* _PROBLEM TO SOLVE_
The reply should contain the full listing exactly as written and no pictures at all.

++++++++++++++++++++

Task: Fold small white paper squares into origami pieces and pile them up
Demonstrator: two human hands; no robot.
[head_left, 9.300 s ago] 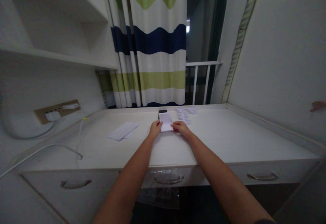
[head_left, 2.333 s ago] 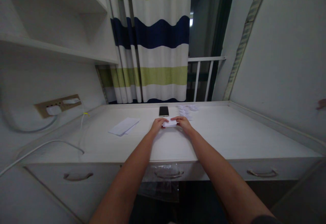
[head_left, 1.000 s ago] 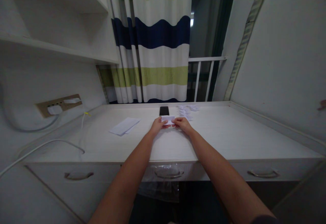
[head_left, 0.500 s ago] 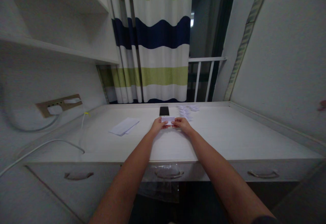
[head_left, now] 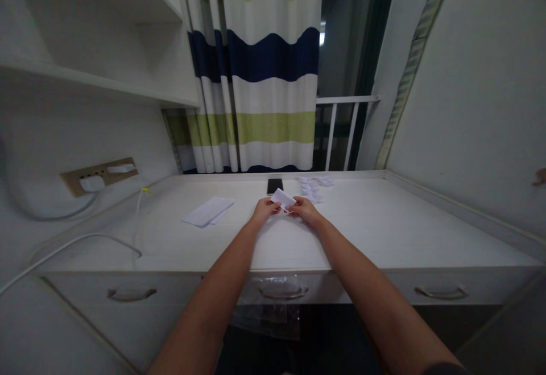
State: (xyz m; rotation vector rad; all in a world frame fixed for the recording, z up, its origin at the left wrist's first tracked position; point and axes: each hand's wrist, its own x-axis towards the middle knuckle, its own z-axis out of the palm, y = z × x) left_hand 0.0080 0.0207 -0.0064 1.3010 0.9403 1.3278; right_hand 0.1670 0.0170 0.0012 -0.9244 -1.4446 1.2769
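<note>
A small folded piece of white paper is held up between my two hands, tilted, above the white desk. My left hand pinches its left side, and my right hand grips the right side near the lower corner. Just beyond the paper lies a dark phone. To the right of the phone, several small folded white paper pieces lie in a group. Flat white paper sheets rest on the desk to the left of my hands.
A striped curtain hangs behind the desk beside a white railing. On the left wall is a socket panel with plugs, and a white cable reaches the desk. Clear plastic hangs from the middle drawer handle.
The folded paper has turned from lying level between my hands to a tilted position, its right end lower. Both hands stay at nearly the same place.
</note>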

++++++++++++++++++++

* _SOLUTION FOR THIS EXERCISE_
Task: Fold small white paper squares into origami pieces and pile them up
Demonstrator: two human hands; no robot.
[head_left, 9.300 s ago] 
[head_left, 2.333 s ago] 
[head_left, 1.000 s ago] 
[head_left, 0.500 s ago] 
[head_left, now] 
State: (xyz m; rotation vector rad; all in a world frame fixed for the recording, z up, its origin at the left wrist's first tracked position; point and axes: each hand's wrist, its own x-axis towards the middle knuckle, its own z-axis out of the palm, y = z × x) left_hand 0.0080 0.0207 -0.0064 1.3010 0.9403 1.3278; right_hand 0.1670 0.0170 0.0012 -0.9244 -1.4446 1.2769
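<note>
A small folded piece of white paper is held up between my two hands, tilted, above the white desk. My left hand pinches its left side, and my right hand grips the right side near the lower corner. Just beyond the paper lies a dark phone. To the right of the phone, several small folded white paper pieces lie in a group. Flat white paper sheets rest on the desk to the left of my hands.
A striped curtain hangs behind the desk beside a white railing. On the left wall is a socket panel with plugs, and a white cable reaches the desk. Clear plastic hangs from the middle drawer handle.
The folded paper has turned from lying level between my hands to a tilted position, its right end lower. Both hands stay at nearly the same place.
</note>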

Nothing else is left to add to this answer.